Parece bizarro e impraticável em um primeiro momento, mas é exatamente isso que a nova universidade americana, localizada no Vale do Silício, fará. Como você deve imaginar, o aprendizado lá é focado em ciências da computação, segurança da informação e demais áreas digitais.
Se não há professores, como funciona?
Como você deve imaginar, se não há professores nas salas de aula e laboratórios, então a dinâmica da “aula” deve ser diferente. O ensino é baseado em produto, e não em matérias e grades curriculares. Os estudantes devem se preocupar em ajudar uns aos outros em ambientes equipados para qualquer tipo de projeto.

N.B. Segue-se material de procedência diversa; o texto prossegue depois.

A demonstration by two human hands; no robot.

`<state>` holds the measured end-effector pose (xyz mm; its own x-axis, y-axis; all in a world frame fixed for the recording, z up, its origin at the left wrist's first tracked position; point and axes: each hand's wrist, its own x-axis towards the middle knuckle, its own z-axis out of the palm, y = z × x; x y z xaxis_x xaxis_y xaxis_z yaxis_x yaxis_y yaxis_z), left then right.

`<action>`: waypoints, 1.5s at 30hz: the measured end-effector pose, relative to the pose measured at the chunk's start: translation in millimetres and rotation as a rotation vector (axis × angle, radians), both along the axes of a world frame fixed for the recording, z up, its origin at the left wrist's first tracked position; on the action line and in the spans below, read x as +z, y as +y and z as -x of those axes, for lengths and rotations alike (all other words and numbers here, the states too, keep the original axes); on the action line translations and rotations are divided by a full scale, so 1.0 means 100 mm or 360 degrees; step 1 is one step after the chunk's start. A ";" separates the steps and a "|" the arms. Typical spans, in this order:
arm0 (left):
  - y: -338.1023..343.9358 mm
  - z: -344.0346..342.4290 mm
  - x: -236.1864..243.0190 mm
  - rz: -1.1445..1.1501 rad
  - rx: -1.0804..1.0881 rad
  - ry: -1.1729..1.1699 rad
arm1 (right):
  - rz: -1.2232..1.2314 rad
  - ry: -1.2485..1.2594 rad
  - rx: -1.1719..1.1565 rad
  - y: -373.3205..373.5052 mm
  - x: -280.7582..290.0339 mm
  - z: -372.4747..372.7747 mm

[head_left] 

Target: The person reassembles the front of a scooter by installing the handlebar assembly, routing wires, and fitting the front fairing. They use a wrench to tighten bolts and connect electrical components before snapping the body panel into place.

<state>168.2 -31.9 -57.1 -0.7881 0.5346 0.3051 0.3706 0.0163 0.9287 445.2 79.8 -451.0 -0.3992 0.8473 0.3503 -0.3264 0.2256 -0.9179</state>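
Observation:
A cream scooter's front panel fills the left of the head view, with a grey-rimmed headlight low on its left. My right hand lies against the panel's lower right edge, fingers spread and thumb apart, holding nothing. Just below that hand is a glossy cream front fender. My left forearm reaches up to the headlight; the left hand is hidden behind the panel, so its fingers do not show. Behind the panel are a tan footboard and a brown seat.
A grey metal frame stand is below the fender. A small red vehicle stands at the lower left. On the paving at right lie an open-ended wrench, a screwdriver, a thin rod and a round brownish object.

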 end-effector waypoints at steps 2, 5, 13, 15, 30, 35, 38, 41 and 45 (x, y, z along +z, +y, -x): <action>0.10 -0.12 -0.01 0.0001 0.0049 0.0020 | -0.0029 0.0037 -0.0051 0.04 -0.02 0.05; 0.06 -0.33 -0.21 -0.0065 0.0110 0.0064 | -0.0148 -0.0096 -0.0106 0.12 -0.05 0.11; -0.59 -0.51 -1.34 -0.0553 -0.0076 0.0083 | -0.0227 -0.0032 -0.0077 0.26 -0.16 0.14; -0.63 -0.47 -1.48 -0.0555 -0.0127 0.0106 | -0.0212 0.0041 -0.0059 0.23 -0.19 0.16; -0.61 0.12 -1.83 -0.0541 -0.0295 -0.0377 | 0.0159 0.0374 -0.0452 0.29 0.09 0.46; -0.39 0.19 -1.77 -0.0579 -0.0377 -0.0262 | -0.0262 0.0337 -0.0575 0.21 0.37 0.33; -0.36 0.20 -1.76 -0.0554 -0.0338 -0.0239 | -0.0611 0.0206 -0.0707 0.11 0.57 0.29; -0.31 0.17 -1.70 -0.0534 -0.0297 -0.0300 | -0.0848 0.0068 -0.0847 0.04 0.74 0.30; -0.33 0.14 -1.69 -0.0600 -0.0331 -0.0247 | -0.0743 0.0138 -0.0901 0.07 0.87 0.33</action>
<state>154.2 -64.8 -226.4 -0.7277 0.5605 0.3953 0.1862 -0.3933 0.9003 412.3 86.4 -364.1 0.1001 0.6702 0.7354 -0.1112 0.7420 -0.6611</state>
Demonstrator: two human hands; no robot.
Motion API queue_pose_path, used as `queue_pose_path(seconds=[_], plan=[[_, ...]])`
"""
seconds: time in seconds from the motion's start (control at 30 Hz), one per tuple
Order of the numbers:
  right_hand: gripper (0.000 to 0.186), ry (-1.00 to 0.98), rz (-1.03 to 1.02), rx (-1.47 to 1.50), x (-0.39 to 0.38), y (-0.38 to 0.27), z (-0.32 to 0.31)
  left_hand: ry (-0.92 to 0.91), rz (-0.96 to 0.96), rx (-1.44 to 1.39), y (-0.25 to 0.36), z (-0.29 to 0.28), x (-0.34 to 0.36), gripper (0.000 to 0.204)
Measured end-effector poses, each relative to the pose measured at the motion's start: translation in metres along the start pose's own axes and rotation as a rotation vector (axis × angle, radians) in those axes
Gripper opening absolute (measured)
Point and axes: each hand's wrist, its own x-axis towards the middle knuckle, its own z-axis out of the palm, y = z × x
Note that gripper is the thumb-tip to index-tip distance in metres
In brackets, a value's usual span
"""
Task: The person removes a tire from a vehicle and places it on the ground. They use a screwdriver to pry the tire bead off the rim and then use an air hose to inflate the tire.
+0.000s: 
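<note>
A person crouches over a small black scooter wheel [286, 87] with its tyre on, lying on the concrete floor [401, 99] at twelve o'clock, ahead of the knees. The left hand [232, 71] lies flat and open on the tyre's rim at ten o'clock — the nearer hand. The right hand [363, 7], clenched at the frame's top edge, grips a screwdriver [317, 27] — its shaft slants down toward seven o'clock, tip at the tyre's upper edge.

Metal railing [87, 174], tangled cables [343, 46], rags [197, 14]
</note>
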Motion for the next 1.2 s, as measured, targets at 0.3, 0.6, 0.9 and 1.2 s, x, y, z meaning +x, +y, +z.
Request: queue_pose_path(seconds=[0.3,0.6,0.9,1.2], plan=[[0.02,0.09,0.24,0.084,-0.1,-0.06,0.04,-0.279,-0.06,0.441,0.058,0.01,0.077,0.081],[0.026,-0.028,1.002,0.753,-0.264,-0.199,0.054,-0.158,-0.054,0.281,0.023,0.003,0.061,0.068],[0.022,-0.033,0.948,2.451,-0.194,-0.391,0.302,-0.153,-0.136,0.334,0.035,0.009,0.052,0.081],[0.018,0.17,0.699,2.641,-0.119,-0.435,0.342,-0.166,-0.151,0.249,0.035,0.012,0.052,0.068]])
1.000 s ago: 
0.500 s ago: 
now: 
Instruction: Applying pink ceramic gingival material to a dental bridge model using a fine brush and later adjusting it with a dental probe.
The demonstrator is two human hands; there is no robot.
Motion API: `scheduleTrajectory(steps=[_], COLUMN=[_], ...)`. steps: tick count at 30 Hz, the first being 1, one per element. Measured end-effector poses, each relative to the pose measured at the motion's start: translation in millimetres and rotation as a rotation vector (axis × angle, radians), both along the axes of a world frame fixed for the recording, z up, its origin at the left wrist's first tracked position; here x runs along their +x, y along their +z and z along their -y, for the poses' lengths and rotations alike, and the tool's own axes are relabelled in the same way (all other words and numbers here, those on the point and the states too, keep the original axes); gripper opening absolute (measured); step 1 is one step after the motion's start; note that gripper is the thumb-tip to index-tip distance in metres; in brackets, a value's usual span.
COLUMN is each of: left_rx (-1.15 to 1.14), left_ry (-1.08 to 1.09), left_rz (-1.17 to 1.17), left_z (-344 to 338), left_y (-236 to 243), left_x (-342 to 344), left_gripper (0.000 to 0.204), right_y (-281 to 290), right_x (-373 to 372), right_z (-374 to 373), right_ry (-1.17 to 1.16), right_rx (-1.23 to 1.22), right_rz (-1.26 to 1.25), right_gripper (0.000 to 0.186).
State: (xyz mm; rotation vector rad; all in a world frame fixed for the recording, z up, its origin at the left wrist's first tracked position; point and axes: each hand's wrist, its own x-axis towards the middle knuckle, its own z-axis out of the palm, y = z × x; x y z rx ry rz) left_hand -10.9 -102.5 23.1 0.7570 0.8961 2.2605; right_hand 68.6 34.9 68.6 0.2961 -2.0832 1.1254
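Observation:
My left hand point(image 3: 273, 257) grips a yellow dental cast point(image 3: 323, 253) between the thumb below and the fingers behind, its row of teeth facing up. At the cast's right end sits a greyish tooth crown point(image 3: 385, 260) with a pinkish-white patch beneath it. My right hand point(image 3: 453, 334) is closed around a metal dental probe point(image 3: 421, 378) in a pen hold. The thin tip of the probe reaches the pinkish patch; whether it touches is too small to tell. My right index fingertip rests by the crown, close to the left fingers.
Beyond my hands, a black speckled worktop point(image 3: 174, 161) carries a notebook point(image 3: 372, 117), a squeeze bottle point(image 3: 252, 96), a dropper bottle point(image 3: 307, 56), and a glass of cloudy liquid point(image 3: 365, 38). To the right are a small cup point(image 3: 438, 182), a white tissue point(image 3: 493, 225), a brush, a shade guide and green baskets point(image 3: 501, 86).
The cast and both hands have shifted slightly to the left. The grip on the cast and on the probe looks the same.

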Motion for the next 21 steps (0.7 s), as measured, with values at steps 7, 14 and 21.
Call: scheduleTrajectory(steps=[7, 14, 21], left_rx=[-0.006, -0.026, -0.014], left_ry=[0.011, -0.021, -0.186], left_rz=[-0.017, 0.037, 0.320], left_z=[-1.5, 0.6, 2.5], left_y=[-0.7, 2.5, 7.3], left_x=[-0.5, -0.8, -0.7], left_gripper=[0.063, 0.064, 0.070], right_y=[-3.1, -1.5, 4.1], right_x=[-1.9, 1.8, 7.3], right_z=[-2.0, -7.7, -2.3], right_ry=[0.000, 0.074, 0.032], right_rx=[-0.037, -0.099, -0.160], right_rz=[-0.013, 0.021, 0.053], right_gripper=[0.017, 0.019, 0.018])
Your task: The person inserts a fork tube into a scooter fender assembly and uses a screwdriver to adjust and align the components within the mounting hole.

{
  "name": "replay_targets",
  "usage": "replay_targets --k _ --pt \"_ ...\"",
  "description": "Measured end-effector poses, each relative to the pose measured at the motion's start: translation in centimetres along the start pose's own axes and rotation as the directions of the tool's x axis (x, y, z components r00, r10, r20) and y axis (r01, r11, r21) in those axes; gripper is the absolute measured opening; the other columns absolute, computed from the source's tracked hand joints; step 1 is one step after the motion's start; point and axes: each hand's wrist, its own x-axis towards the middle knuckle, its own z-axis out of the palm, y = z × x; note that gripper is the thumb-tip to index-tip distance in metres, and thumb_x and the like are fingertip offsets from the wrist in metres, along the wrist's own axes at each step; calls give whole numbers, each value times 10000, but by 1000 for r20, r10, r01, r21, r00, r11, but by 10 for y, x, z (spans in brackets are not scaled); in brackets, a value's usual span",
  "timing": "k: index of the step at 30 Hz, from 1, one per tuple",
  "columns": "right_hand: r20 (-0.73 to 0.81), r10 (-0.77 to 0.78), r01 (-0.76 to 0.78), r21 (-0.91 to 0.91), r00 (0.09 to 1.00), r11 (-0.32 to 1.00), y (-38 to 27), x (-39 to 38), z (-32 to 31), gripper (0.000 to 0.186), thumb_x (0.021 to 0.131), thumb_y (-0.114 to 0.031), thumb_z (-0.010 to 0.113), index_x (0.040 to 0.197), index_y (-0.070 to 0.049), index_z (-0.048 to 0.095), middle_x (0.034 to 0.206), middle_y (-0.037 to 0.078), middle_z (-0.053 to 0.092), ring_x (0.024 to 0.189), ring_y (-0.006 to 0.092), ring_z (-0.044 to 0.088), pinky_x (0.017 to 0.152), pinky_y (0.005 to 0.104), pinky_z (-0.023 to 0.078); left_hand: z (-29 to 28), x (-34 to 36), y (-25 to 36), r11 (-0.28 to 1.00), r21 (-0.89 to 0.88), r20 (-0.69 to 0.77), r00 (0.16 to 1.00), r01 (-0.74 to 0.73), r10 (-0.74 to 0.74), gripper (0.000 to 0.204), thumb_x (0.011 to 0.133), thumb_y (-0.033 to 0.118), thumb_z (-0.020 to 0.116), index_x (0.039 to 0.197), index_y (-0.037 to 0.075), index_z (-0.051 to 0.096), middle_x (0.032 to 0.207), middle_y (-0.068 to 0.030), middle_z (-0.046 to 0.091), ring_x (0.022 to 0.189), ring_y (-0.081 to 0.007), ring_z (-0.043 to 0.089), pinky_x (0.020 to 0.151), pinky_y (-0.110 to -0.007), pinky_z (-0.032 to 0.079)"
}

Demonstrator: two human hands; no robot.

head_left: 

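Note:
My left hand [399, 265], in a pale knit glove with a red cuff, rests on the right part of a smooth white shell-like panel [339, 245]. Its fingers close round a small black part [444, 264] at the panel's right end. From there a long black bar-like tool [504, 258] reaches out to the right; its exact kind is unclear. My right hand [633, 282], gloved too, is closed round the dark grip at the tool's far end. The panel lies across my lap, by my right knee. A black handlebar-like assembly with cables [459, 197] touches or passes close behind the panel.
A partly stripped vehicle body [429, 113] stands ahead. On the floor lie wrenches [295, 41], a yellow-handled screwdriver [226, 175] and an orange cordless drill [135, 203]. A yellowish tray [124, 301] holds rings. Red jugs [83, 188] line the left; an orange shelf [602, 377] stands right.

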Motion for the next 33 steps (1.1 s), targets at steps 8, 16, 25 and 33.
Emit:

O conceito, chamado de “Collective Thinking” (pensamento coletivo), envolve juntar mentes jovens e dispostas a trocar conhecimento entre si. Na 42 University, todos são encorajados a trabalharem em grupo e ajudarem uns aos outros.
Além disso, há diversos projetos dos mais variados temas, mas nenhum deles conta com data de entrega. Pode parecer estranho não ter uma data, mas isso ajuda as pessoas a seguirem no seu ritmo e aprenderem em pé de igualdade com os demais, algo que pode ajudar ainda mais no desenvolvimento de cada um.
Regras da 42 University:
Apesar de ser uma universidade com muitos conceitos diferentes, a 42 University tem algumas regras, incluindo quem pode se inscrever para participar. Os estudantes devem ter idade de 18 a 30 anos e optar por estudar a área de TI, programação ou qualquer área relacionada. Apesar de não requerer um diploma dos candidatos, quem se inscrever passa por um processo seletivo de lógica de programação.
A ideia também pode parecer nova, mas a universidade já existe em Paris desde 2013. E aí, você toparia fazer parte de um ensino de aprendizagem como esse? Tem alguma ideia contra? Ou acha que é a tendência do futuro?